The graph provided shows a system of inequalities, and the shaded region represents the solution set of these inequalities. To find which ordered pair is within this solution set, we will evaluate the positions of the four options given.

The options are:

1. (-2, -1)
2. (-2, -2)
3. (-2, -4)
4. (2, 2)

Now, let's check each ordered pair:

• (-2, -1): This point lies just inside the lower-left shaded region, meaning it is part of the solution.
• (-2, -2): This point is not within the shaded region.
• (-2, -4): This point is below the shaded region and also outside the solution.
• (2, 2): This point is far outside the shaded region.

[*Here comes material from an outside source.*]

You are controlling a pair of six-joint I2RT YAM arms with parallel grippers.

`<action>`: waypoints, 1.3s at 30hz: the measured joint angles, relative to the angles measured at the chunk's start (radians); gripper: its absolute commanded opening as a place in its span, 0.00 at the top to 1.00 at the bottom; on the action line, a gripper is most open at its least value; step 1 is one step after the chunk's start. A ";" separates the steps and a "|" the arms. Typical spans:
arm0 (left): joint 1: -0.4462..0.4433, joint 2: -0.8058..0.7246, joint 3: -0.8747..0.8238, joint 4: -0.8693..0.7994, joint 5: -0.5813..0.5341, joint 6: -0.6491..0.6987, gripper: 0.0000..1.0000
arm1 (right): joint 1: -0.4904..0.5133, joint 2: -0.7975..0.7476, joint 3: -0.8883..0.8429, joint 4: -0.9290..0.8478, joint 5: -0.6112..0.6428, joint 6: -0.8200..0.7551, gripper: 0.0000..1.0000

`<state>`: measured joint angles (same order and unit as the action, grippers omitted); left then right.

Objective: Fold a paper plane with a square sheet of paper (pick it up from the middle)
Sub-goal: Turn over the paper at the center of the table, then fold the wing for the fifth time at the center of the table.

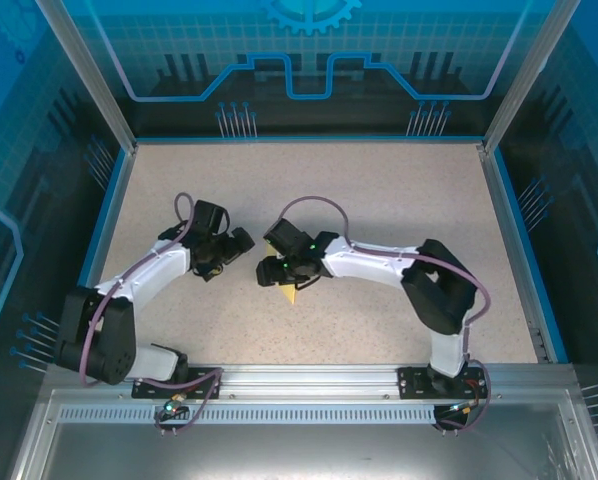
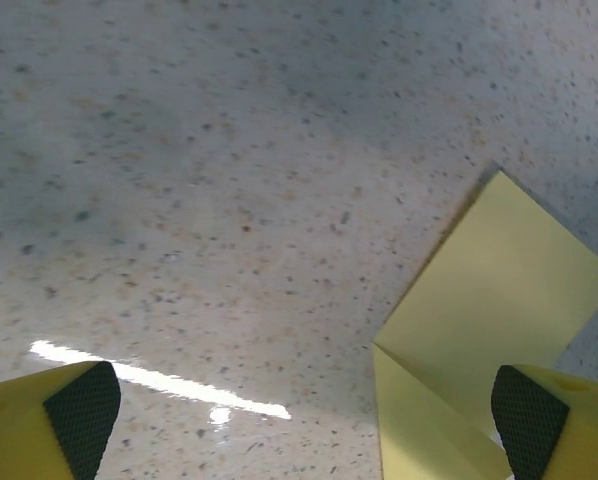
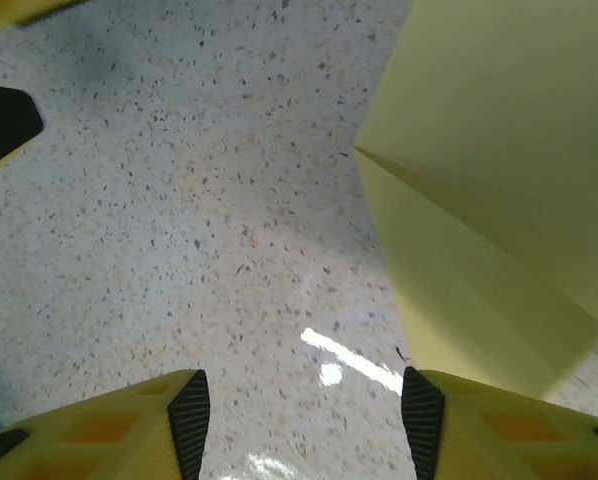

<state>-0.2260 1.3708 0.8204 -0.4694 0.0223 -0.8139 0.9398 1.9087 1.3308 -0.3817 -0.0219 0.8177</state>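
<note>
From above, hides most of the yellow paper [image 1: 291,294] under the right arm [image 1: 364,262] — leaves only a corner, too small to tell the folds. From the left wrist, crops it at right and bottom and masks its lower part behind the left fingers [image 2: 527,412]. From the right wrist, cuts it off at top and right — likewise the right fingers [image 3: 187,418] at the bottom border.

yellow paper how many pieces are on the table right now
1. The folded yellow paper sits in the middle of the table, partly hidden under the right end effector; both wrist cameras catch the same piece. A further scrap could hide under that end effector.
</note>
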 measured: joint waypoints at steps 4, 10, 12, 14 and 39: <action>0.007 -0.023 -0.011 0.003 0.000 -0.001 0.01 | 0.002 0.089 0.073 -0.053 0.029 -0.014 0.46; 0.008 -0.024 -0.021 0.004 0.001 0.000 0.01 | 0.002 0.128 0.090 -0.149 0.077 -0.067 0.45; 0.007 -0.024 -0.021 0.004 0.001 0.000 0.01 | 0.000 0.128 0.087 -0.164 0.079 -0.094 0.45; 0.007 -0.024 -0.021 0.004 0.002 0.000 0.01 | -0.004 0.123 0.062 -0.159 0.076 -0.133 0.45; -0.121 0.012 -0.058 0.151 0.230 0.000 0.02 | -0.202 -0.288 -0.381 0.043 -0.099 -0.109 0.46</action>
<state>-0.3466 1.3827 0.7628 -0.3180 0.2527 -0.8143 0.7376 1.6203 0.9493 -0.3382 -0.1207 0.7090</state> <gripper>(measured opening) 0.983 0.543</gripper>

The correct answer is (-2, -1), as it falls within the shaded area, satisfying all inequalities.

Do you want any more details or have questions about this?

Here are 5 related questions to deepen understanding:

1. How do you identify the inequality from the boundary lines in a graph?
2. What does a dashed boundary line in an inequality graph represent?
3. Can two inequality solution sets overlap? What happens if they do?
4. How would the solution set change if the inequalities were reversed?
5. What is the effect of switching from "<" to "≤" on the solution set boundaries?

Tip: When analyzing graphs of inequalities, always check whether the boundary lines are solid or dashed, as this indicates whether points on the boundary are included in the solution.